I use this code, but vector was empty:

import asyncio

import weaviate
from weaviate.classes.config import Configure
from weaviate.client import WeaviateAsyncClient
from weaviate.collections.classes.grpc import QueryReference
from weaviate.collections.classes.config_vectorizers import Multi2VecField
from weaviate.collections.classes.config import Property, DataType, ReferenceProperty

from core.settings import get_settings

settings = get_settings()


async def init_collections(client: WeaviateAsyncClient):

    if await client.collections.exists('Short'):
        return
    if await client.collections.exists('UserInteractions'):
        return
    await client.collections.create(
        "Short",
        properties=[
            Property(
                name='object_id',
                data_type=DataType.INT,
                description="Unique identifier for the short.",
                skip_vectorization=True,
            ),
            Property(
                name='description',
                data_type=DataType.TEXT,
                description="Short description of the content.",
            ),
            Property(
                name='category',
                data_type=DataType.TEXT,
                description="Category of the short.",
            ),
        ],
        vectorizer_config=[
            # Set a named vector
            Configure.NamedVectors.multi2vec_bind(
                name="shorts_vec",
                text_fields=[
                    Multi2VecField(name='description', weight=0.6),
                    Multi2VecField(name='category', weight=0.4),
                ]
            ),
        ],
    )

    await client.collections.create(
        "UserInteractions",
        properties=[
            Property(
                name='object_id',
                data_type=DataType.INT,
                description="Unique identifier for the user."
            ),
        ],
        references=[
            ReferenceProperty(
                name='liked_shorts',
                target_collection="Short",
                description="Short which liked by current user",
            ),
        ],
        vectorizer_config=Configure.Vectorizer.ref2vec_centroid(
            reference_properties=[
                'liked_shorts'
            ]
        ),
    )


async def main():
    client: WeaviateAsyncClient = weaviate.use_async_with_local(
        host=settings.WEAVIATE_HOST,
        port=settings.WEAVIATE_PORT,
        skip_init_checks=True
    )
    await client.connect()
    try:
        await init_collections(client=client)

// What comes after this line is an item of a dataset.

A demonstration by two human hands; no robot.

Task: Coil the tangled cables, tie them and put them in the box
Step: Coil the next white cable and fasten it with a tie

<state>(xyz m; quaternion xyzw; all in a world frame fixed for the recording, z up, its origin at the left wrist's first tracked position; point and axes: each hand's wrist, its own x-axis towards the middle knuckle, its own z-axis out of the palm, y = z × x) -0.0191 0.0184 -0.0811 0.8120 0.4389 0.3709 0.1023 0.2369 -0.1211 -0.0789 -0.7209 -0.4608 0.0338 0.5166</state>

        short_collection = client.collections.get('Short')
        user_collection = client.collections.get('UserInteractions')

        short_uuid = await short_collection.data.insert(properties={
            'object_id': 1,
            'description': 'description1',
            'category': 'category1'
        }, uuid=uuid.uuid4())
        print(f'created short: {short_uuid}')

        user_uuid = await user_collection.data.insert(properties={'object_id': 1}, uuid=uuid.uuid4())
        print(f'created user: {user_uuid}')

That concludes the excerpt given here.